Mine was good to go right off the bat


----------



## dapaterson (28 Feb 2013)

George Wallace said:
			
		

> So?  Will the option of filing and printing at home now become a Tax Deduction?



Why do you need to print it out?  Copy the data from the T4 (electronic) to your tax return (electronic) and save a copy of the T4.


----------



## vonGarvin (28 Feb 2013)

dapaterson said:
			
		

> Why do you need to print it out?  Copy the data from the T4 (electronic) to your tax return (electronic) and save a copy of the T4.


You'll need to print it out, in order to save a copy of it.  (Yes, I get it, an e-copy can be saved by computer, but....)

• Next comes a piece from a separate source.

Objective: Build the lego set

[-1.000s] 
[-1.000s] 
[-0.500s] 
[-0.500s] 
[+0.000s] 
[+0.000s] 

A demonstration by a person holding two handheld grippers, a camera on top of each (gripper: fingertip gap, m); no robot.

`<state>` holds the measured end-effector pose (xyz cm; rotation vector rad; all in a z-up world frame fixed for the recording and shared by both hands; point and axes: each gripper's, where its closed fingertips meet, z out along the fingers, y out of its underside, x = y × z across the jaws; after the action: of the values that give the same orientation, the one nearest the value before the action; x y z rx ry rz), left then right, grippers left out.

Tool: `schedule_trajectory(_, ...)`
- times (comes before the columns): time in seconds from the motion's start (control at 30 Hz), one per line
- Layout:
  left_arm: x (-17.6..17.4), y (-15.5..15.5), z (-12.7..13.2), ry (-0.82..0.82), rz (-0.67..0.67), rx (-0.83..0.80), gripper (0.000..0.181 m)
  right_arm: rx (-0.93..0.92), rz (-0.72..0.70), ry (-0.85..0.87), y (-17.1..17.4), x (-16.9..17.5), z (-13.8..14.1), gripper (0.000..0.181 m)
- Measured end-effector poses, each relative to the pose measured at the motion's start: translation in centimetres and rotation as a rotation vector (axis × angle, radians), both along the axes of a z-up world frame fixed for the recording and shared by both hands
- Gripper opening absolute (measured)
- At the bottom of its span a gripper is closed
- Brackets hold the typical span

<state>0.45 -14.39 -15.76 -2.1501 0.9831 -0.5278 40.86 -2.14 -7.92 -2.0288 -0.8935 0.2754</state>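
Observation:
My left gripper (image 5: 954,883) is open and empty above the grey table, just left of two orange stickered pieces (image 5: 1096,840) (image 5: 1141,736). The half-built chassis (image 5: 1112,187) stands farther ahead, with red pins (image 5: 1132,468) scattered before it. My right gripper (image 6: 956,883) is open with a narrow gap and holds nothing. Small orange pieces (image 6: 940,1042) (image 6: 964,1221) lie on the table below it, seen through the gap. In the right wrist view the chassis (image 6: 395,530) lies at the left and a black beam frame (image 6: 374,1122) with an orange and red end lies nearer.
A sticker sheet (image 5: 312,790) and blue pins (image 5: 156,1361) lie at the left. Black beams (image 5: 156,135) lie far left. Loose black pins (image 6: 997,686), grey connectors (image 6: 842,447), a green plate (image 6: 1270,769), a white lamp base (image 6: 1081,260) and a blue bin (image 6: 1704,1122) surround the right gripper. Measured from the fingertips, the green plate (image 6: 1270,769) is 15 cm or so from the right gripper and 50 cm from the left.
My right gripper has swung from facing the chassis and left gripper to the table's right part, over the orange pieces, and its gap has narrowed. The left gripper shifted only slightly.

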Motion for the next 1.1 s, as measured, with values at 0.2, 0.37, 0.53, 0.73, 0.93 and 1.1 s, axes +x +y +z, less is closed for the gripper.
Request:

Anyway, this only transfers the responsibility to print off the T4 to many units/orderly rooms.  Not everyone has access to the DWAN on a regular basis.

But, anything to get "leading change" on their PER....

Anyway, EMAA now seems to be working.


----------



## agc (28 Feb 2013)

I suppose if they eliminate the paper copies, they could probably save close to 100k annually in printing, envelopes and postage.  I wonder how much it cost to add that feature to EMAA.  Not sure why it's being sent both ways though.  Maybe a last minute decision, or just shaking things out for next year.


----------



## George Wallace (28 Feb 2013)

Some day we won't have to file.  All our taxes will be paid at source.  Even those working under the table will likely be nabbed or those paying them will have been already.  

A Flat Tax of ten percent on everything would likely be more that what is hauled in now with the various levels of taxation depending on income, type of services rendered, type of purchases made,  etc.

Aren't we already a Socialist State?


----------



## kratz (1 Mar 2013)

In today's message traffic:



> CANFORGEN 035/12 CMP 017/13
> 
> SUBJ: NEW ELECTRONIC OPTION FOR T4/R1 TAX SLIPS
> 1. FOR THE 2012 TAXATION YEAR ALL PERSONNEL HAVE BEEN MAILED THEIR
> ...


----------



## Eye In The Sky (1 Mar 2013)

Pulled my T4 off EMAA...checked the mailbox when I got home and my paper T4 was there.


----------